There are perhaps as many ways of arranging your material as there are things you want to say about it, but do realise that the order is important, and give it some thought. The main consideration is always that the finished document should be easy to use for its intended application.


But start with a ROUGH COPY. At this stage, you might feel that you've already done enough planning to finish the thing off blindfold, but any such feeling is delusory. In fact, even before you start your rough copy, you should plan the outlines with even rougher notes - which will probably demonstrate that some of your clever ideas under 1, 2, 3, 4, and 5 won't work. If so, don't try too hard to save them, or you end up with paragraphs which are all too obviously twisted to fit their headings, and other such monstrosities. You should be prepared, indeed, to scrap all you've done and start again - but if you've been reasonably careful, most of your preliminaries should stand up to the light of day.

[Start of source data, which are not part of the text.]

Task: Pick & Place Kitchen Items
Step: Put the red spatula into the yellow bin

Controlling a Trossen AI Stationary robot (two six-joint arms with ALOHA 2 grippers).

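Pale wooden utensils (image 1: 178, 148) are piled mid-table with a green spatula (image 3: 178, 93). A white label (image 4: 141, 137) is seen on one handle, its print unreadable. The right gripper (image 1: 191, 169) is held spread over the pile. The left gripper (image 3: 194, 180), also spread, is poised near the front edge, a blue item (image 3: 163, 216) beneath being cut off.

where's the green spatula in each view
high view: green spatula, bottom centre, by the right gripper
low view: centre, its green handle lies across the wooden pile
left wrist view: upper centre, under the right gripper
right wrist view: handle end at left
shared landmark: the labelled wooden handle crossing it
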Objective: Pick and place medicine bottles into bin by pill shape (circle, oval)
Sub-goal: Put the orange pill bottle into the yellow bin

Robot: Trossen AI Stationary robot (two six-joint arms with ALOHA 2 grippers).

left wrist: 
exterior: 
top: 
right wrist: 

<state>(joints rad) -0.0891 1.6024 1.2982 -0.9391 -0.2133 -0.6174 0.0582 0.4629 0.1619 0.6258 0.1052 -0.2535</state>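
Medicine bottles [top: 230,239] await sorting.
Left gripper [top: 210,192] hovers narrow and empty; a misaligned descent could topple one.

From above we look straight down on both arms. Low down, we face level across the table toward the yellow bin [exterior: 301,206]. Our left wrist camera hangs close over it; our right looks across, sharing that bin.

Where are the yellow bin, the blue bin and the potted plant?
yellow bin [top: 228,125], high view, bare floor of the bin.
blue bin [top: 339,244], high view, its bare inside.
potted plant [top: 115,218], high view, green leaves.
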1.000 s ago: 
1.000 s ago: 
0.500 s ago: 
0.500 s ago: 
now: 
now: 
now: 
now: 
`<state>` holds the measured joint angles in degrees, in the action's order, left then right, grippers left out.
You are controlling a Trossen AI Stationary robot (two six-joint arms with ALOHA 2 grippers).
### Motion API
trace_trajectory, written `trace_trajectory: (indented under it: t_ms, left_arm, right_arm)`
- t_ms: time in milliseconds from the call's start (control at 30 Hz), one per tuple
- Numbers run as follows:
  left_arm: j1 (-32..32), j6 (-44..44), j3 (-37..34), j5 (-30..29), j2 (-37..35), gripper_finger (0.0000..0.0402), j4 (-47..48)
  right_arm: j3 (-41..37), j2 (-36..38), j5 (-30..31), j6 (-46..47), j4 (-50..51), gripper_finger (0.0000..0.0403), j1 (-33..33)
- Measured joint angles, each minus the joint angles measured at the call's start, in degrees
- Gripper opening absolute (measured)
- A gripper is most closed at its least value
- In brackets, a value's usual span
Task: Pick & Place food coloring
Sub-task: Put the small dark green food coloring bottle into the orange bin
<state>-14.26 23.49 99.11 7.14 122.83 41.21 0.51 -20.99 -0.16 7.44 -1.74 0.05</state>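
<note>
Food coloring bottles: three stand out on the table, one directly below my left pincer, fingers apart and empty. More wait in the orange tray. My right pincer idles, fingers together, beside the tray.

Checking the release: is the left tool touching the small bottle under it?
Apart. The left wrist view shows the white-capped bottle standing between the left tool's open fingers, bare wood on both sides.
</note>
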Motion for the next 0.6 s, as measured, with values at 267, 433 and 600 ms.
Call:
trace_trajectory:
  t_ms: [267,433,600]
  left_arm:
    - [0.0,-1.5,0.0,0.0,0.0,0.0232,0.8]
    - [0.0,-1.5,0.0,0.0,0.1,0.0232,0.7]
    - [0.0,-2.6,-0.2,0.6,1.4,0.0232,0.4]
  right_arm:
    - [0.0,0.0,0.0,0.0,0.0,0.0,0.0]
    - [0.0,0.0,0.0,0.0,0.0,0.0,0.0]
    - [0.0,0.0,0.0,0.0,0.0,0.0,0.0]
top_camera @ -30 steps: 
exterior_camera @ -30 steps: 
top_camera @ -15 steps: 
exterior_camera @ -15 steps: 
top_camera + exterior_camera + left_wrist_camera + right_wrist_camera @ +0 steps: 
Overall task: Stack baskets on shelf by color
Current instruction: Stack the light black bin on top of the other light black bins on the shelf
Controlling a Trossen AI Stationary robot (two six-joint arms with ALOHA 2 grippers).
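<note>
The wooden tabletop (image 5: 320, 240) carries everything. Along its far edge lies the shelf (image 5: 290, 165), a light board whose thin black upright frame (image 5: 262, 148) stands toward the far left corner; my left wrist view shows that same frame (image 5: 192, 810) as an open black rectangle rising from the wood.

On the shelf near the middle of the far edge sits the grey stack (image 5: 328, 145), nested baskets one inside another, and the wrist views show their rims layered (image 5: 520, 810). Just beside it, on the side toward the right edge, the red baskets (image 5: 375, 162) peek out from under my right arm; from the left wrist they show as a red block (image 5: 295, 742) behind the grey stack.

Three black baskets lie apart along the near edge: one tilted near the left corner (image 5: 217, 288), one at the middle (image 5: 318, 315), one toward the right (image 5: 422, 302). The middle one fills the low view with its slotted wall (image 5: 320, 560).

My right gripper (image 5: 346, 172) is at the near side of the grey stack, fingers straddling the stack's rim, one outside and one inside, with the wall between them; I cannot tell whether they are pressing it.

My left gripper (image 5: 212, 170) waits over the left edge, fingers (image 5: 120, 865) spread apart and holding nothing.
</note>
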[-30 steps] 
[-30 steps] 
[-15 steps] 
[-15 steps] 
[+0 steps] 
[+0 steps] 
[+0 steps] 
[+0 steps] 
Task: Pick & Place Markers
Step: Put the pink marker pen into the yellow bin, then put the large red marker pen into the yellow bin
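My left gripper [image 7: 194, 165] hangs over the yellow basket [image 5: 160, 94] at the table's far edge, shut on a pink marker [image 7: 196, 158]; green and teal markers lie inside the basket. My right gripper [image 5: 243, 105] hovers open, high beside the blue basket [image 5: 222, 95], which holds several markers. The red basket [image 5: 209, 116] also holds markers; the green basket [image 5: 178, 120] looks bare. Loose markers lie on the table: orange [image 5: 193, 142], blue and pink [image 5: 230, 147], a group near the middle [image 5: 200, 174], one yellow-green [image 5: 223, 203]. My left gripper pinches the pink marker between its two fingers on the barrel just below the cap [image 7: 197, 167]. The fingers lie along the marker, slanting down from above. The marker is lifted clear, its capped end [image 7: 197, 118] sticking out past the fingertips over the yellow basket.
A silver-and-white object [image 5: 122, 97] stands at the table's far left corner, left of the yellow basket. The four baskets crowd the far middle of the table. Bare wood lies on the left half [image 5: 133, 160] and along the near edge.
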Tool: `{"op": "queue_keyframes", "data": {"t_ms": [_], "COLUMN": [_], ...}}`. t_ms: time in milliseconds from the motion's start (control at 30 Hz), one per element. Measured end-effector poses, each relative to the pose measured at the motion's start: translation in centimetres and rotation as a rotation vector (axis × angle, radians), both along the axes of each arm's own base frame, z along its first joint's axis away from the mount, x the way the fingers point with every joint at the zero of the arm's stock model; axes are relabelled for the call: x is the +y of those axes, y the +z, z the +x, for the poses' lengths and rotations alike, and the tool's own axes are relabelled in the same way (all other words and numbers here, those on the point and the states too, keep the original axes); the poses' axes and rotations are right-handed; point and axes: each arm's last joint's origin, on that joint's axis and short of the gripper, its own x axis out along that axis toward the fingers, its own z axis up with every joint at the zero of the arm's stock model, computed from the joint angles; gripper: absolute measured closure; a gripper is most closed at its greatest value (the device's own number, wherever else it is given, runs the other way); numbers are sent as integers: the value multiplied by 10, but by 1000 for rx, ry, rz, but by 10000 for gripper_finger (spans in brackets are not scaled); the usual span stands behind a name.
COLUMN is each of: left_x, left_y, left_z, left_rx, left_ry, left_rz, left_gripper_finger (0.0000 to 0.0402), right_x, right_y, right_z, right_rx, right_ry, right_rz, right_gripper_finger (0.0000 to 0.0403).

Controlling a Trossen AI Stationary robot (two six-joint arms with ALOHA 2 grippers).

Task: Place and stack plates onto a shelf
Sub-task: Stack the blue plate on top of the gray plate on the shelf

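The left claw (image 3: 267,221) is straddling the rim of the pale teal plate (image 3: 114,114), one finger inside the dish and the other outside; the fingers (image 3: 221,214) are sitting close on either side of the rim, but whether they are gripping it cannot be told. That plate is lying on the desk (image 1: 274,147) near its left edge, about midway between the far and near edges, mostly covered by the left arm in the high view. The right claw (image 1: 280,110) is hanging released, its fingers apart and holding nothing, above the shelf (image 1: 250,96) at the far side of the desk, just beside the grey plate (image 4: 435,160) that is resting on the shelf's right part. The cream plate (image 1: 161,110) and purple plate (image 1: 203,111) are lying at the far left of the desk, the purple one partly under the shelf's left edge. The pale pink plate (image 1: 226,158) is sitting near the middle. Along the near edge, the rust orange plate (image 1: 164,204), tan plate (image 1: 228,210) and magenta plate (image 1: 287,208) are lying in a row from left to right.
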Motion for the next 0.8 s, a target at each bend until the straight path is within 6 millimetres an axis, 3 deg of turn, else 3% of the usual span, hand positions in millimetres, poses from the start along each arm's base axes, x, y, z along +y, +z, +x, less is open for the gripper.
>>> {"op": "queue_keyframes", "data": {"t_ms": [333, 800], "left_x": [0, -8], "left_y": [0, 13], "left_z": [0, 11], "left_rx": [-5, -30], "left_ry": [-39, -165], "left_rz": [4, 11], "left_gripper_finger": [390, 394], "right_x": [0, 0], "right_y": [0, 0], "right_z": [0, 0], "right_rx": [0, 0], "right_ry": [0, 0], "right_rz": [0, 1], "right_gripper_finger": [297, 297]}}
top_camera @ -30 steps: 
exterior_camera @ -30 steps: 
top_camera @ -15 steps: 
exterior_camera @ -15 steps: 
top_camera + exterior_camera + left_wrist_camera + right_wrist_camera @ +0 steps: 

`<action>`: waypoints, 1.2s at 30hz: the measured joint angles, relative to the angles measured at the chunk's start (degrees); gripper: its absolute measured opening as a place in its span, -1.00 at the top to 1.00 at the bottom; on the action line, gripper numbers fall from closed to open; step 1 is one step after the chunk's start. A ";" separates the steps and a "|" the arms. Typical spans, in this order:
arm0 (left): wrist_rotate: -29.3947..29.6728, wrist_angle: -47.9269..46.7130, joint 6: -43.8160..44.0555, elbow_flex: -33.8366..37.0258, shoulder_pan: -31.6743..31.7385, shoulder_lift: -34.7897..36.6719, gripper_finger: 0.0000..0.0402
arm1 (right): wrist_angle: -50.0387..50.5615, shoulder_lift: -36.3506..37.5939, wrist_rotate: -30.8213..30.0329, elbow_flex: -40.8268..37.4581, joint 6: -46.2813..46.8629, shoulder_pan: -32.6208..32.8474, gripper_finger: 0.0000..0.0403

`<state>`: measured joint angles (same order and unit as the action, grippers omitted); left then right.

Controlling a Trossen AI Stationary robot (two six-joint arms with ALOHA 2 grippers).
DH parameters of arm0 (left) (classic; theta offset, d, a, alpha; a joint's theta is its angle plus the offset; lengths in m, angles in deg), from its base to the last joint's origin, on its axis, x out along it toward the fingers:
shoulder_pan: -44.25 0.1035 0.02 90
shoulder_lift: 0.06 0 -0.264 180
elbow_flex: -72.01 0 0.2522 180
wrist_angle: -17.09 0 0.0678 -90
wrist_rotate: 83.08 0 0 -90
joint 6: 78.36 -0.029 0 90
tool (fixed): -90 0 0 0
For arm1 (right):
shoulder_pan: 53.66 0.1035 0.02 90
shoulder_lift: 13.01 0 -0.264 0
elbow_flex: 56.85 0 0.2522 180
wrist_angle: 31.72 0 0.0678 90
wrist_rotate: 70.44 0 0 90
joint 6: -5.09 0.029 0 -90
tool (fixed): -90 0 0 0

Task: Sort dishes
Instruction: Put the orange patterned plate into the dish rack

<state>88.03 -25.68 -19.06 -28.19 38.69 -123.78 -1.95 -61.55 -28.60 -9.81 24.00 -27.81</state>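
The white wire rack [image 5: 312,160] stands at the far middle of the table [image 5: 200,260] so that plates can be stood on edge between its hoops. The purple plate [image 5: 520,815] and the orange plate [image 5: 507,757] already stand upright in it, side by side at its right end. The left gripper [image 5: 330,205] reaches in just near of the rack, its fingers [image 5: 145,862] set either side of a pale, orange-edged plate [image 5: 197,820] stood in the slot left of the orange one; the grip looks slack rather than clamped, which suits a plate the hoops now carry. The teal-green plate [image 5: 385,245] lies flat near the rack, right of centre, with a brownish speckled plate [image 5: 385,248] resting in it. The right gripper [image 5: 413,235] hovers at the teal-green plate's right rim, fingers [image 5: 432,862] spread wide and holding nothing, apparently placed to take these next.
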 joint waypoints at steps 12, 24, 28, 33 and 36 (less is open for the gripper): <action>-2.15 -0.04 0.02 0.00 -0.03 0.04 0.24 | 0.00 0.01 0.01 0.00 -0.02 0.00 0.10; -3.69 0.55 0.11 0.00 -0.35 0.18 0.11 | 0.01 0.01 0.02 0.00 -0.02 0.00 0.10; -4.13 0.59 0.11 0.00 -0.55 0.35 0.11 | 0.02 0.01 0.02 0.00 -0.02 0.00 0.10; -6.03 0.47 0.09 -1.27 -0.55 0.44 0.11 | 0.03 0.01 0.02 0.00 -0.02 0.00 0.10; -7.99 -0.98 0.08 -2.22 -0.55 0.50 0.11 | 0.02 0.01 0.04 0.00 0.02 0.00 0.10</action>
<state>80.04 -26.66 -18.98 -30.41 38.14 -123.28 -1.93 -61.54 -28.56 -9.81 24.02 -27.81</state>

Finally, when you make your good copy, take some care with neat layout, spelling, grammar, and punctuation. These might be bourgeois claptrap, but they are nevertheless very powerful aids to reliable communication. Perhaps we cannot all aspire to effortless and effective use of the written word, but we can all take pains with obvious things like leaving enough space between lines, referring to a dictionary in cases of doubt, and - if you can't manage the grammar and punctuation for yourself - ( a ) getting a literate friend to look it over, and ( b ) resolving to find out about grammar and punctuation. ( Notice "dictionary". A spelling checker will usually make sure that everything in your document which looks like a word really is a word - perhaps in the USA - but it won't make sure that it's the right word. )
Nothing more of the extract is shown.